TASK ITEM:
Each line below needs to be repeated precisely as it is.
-=-=-=-=-
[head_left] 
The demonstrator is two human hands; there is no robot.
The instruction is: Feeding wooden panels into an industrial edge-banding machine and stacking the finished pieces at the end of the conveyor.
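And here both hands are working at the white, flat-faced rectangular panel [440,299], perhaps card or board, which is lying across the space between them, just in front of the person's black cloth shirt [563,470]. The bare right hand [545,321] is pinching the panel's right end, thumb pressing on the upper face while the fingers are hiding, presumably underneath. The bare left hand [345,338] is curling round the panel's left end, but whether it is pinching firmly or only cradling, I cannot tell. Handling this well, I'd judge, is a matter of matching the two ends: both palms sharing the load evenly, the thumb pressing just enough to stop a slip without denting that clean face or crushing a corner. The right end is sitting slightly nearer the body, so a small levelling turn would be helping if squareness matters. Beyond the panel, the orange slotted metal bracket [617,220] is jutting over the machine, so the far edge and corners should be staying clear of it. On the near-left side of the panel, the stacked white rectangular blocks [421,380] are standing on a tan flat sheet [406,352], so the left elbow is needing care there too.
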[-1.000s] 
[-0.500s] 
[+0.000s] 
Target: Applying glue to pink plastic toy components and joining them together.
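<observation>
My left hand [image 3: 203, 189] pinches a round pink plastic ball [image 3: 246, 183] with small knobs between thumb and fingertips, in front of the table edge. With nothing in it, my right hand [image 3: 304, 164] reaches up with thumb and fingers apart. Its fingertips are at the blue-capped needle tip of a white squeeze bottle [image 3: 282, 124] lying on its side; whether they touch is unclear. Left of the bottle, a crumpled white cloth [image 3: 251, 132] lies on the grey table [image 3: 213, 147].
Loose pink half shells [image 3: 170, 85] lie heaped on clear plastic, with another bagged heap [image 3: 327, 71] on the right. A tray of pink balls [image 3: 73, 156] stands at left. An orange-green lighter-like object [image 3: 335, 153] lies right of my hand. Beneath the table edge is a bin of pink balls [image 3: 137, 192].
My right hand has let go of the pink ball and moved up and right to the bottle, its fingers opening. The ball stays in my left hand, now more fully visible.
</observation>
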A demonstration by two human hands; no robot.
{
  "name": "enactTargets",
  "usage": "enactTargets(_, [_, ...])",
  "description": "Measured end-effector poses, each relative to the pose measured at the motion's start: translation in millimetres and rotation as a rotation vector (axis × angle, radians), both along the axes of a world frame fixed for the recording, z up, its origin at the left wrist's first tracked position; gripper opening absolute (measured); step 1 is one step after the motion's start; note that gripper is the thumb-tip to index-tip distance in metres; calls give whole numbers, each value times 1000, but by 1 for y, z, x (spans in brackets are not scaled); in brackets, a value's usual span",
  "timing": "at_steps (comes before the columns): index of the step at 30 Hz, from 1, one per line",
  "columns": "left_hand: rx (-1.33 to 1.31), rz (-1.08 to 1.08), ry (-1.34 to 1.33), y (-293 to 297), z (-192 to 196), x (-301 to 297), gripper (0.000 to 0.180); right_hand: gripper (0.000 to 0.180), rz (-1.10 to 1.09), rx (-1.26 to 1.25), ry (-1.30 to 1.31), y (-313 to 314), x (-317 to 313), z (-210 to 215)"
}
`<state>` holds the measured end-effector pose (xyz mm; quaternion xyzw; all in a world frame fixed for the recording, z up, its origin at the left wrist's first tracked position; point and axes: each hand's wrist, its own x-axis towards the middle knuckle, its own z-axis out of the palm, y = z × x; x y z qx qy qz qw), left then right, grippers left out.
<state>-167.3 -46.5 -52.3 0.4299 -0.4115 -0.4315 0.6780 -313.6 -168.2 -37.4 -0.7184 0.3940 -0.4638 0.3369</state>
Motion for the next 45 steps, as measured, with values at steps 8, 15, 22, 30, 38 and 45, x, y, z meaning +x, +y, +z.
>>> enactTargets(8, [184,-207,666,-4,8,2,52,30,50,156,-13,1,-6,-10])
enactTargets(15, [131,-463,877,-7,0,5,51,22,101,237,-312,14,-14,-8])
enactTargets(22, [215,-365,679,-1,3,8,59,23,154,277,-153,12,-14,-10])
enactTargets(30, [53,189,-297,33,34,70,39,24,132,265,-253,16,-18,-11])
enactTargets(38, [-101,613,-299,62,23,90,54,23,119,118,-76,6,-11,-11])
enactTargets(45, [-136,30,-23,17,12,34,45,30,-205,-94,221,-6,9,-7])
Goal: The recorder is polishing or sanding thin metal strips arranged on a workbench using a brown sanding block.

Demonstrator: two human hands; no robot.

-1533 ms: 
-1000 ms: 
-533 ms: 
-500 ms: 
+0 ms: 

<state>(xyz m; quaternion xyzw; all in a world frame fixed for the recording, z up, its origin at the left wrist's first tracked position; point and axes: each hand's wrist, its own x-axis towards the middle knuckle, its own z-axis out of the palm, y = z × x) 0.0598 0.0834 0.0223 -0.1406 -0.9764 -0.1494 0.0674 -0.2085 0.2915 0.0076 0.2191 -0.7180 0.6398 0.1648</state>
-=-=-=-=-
RESPONSE AREA:
[head_left] 
The demonstrator is two human hands; there is no robot.
The instruction is: Feeding wooden panels into an industrial edge-banding machine and stacking the finished pieces at the end of the conveyor.
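And here both hands are working at the white, flat-faced rectangular panel [440,299], perhaps card or board, which is lying across the space between them, just in front of the person's black cloth shirt [563,470]. The bare right hand [545,321] is pinching the panel's right end, thumb pressing on the upper face while the fingers are hiding, presumably underneath. The bare left hand [345,338] is curling round the panel's left end, but whether it is pinching firmly or only cradling, I cannot tell. Handling this well, I'd judge, is a matter of matching the two ends: both palms sharing the load evenly, the thumb pressing just enough to stop a slip without denting that clean face or crushing a corner. The right end is sitting slightly nearer the body, so a small levelling turn would be helping if squareness matters. Beyond the panel, the orange slotted metal bracket [617,220] is jutting over the machine, so the far edge and corners should be staying clear of it. On the near-left side of the panel, the stacked white rectangular blocks [421,380] are standing on a tan flat sheet [406,352], so the left elbow is needing care there too.
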[-1.000s] 
[-0.500s] 
[+0.000s] 
Target: Applying glue to pink plastic toy components and joining them together.
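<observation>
My left hand [image 3: 203, 189] pinches a round pink plastic ball [image 3: 246, 183] with small knobs between thumb and fingertips, in front of the table edge. With nothing in it, my right hand [image 3: 304, 164] reaches up with thumb and fingers apart. Its fingertips are at the blue-capped needle tip of a white squeeze bottle [image 3: 282, 124] lying on its side; whether they touch is unclear. Left of the bottle, a crumpled white cloth [image 3: 251, 132] lies on the grey table [image 3: 213, 147].
Loose pink half shells [image 3: 170, 85] lie heaped on clear plastic, with another bagged heap [image 3: 327, 71] on the right. A tray of pink balls [image 3: 73, 156] stands at left. An orange-green lighter-like object [image 3: 335, 153] lies right of my hand. Beneath the table edge is a bin of pink balls [image 3: 137, 192].
My right hand has let go of the pink ball and moved up and right to the bottle, its fingers opening. The ball stays in my left hand, now more fully visible.
</observation>
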A demonstration by two human hands; no robot.
{
  "name": "enactTargets",
  "usage": "enactTargets(_, [_, ...])",
  "description": "Measured end-effector poses, each relative to the pose measured at the motion's start: translation in millimetres and rotation as a rotation vector (axis × angle, radians), both along the axes of a world frame fixed for the recording, z up, its origin at the left wrist's first tracked position; gripper opening absolute (measured); step 1 is one step after the motion's start; note that gripper is the thumb-tip to index-tip distance in metres; calls give whole numbers, each value times 1000, but by 1 for y, z, x (spans in brackets are not scaled); in brackets, a value's usual span",
  "timing": "at_steps (comes before the columns): index of the step at 30 Hz, from 1, one per line",
  "columns": "left_hand: rx (-1.33 to 1.31), rz (-1.08 to 1.08), ry (-1.34 to 1.33), y (-293 to 297), z (-192 to 196), x (-301 to 297), gripper (0.000 to 0.180); right_hand: gripper (0.000 to 0.180), rz (-1.10 to 1.09), rx (-1.26 to 1.25), ry (-1.30 to 1.31), y (-313 to 314), x (-317 to 313), z (-210 to 215)"
}
`<state>` holds the measured end-effector pose (xyz mm; quaternion xyzw; all in a world frame fixed for the recording, z up, its origin at the left wrist's first tracked position; point and axes: each hand's wrist, its own x-axis towards the middle knuckle, its own z-axis out of the palm, y = z × x; x y z qx qy qz qw), left then right, grippers left out.
<state>-167.3 -46.5 -52.3 0.4299 -0.4115 -0.4315 0.6780 -313.6 -168.2 -37.4 -0.7184 0.3940 -0.4638 0.3369</state>
Motion for the next 45 steps, as measured, with values at steps 8, 15, 22, 30, 38 and 45, x, y, z meaning +x, +y, +z.
>>> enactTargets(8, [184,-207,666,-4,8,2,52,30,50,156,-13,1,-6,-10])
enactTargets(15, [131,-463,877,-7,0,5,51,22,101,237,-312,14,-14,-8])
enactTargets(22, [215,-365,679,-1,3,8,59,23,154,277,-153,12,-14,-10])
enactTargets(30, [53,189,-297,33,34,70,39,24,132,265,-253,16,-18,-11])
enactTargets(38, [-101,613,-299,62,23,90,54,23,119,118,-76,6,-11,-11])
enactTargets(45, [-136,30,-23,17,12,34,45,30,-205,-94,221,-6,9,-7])
Goal: The recorder is polishing or sanding thin metal strips arranged on a workbench using a brown sanding block.

Demonstrator: two human hands; no robot.

-1533 ms: 
-1000 ms: 
-533 ms: 
-500 ms: 
+0 ms: 

<state>(xyz m; quaternion xyzw; all in a world frame fixed for the recording, z up, its origin at the left wrist's first tracked position; point and axes: each hand's wrist, its own x-axis towards the middle knuckle, its own z-axis out of the palm, y = z × x) 0.0598 0.0834 0.0223 -0.1406 -0.9764 -0.1494 0.0674 -0.2085 0.2915 0.0076 0.2191 -0.7180 0.6398 0.1648</state>

The response is finished, and the exercise is complete.